▶ _Work instructions_
Retype the full listing without altering anything.

▶ _Exercise data_
──────
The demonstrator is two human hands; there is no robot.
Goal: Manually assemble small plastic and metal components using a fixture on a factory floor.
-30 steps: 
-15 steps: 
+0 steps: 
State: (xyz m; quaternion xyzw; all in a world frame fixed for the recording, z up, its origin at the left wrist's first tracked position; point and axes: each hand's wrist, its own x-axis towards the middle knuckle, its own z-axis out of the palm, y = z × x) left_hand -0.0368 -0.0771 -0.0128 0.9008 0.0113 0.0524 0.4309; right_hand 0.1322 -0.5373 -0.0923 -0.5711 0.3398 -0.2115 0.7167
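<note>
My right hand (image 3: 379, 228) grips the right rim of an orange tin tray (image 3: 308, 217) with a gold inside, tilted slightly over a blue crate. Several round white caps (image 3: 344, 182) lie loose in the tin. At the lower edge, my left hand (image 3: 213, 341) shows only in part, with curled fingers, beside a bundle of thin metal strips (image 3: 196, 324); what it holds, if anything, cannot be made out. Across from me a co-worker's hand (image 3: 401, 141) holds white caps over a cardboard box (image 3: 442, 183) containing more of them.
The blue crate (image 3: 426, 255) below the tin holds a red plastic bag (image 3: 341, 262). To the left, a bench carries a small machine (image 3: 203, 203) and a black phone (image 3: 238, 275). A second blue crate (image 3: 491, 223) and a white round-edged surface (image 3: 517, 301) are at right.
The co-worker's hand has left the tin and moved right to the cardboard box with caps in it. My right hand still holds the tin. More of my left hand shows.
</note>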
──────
▶ _Exercise answer_
The demonstrator is two human hands; there is no robot.
Goal: Manually assemble small plastic and metal components using a fixture on a factory floor.
-30 steps: 
-15 steps: 
+0 steps: 
State: (xyz m; quaternion xyzw; all in a world frame fixed for the recording, z up, its origin at the left wrist's first tracked position; point and axes: each hand's wrist, its own x-axis towards the middle knuckle, its own z-axis out of the palm, y = z × x) left_hand -0.0368 -0.0771 -0.0128 0.9008 0.0113 0.0524 0.4309; right_hand 0.1322 -0.5373 -0.0923 -0.5711 0.3398 -0.2115 0.7167
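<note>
My right hand (image 3: 379, 228) grips the right rim of an orange tin tray (image 3: 308, 217) with a gold inside, tilted slightly over a blue crate. Several round white caps (image 3: 344, 182) lie loose in the tin. At the lower edge, my left hand (image 3: 213, 341) shows only in part, with curled fingers, beside a bundle of thin metal strips (image 3: 196, 324); what it holds, if anything, cannot be made out. Across from me a co-worker's hand (image 3: 401, 141) holds white caps over a cardboard box (image 3: 442, 183) containing more of them.
The blue crate (image 3: 426, 255) below the tin holds a red plastic bag (image 3: 341, 262). To the left, a bench carries a small machine (image 3: 203, 203) and a black phone (image 3: 238, 275). A second blue crate (image 3: 491, 223) and a white round-edged surface (image 3: 517, 301) are at right.
The co-worker's hand has left the tin and moved right to the cardboard box with caps in it. My right hand still holds the tin. More of my left hand shows.
</note>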

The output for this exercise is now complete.